# Can I get some reassurance?



## Figtoria (Apr 27, 2015)

Tommy and Tuppence are now about 12 weeks old and we've had them for 6 weeks.

Tommy will climb onto my hand, if I bribe him with millet in the cage, but he bites my hand if I try to get him to step up. He does it >sometimes< resentfully, and hops off again pretty quickly.

He just seems so annoyed with me. Marple loves us (especially my husband, the hussy!) and I was hoping that Tommy and Tuppence would see that and "adopt" us, but so far we are still the enemy.

Tuppence is even farther behind than Tommy. She will only sometimes take millet from us.

My husband says I'm not remembering how long it took to get Miss Marple really hand friendly and he might be right.

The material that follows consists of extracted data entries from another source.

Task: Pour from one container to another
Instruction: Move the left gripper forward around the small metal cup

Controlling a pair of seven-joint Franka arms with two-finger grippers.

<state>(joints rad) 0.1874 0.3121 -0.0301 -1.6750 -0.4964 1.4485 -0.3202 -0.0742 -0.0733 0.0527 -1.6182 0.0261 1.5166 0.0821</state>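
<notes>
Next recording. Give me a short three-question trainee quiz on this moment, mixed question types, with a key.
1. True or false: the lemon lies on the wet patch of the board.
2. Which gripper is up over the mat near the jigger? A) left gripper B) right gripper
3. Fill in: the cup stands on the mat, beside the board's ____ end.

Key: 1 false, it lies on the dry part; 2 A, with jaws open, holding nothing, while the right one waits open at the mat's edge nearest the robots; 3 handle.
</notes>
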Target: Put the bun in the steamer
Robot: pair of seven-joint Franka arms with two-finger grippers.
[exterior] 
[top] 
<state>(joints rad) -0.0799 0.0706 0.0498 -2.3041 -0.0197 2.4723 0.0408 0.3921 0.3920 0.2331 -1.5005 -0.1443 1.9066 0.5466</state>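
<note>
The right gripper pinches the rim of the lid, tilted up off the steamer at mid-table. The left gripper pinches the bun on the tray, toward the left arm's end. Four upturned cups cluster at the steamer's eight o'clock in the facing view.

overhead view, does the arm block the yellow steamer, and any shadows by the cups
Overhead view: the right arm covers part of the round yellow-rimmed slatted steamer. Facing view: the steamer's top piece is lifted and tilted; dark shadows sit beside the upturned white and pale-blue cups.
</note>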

Sometimes I feel like I should just put everyone in the big cage and then just hope that eventually they will follow Marple's example and come out and play and get used to us??

I think the answer is probably that I should be more patient, but I guess I'm just looking for reassurance that multiple budgies CAN all be tame at the same time??

Thanks for listening 


P.S. - I showed my husband the picture of NBCGLX's two new babies from Lindsey and said, "You know...Ohio is only 5 hours from here...." and he said, "Sounds good!" :happy4: So my dream of a real English budgie, hand tamed, may yet come true!! (Not till I have these monkeys sorted out - next summer maybe!! :happy4


----------



## FaeryBee (May 9, 2011)

*It takes lots of time and patience to tame budgies. Your husband is probably right in that you've forgotten how long it took to get Miss Marple really hand friendly.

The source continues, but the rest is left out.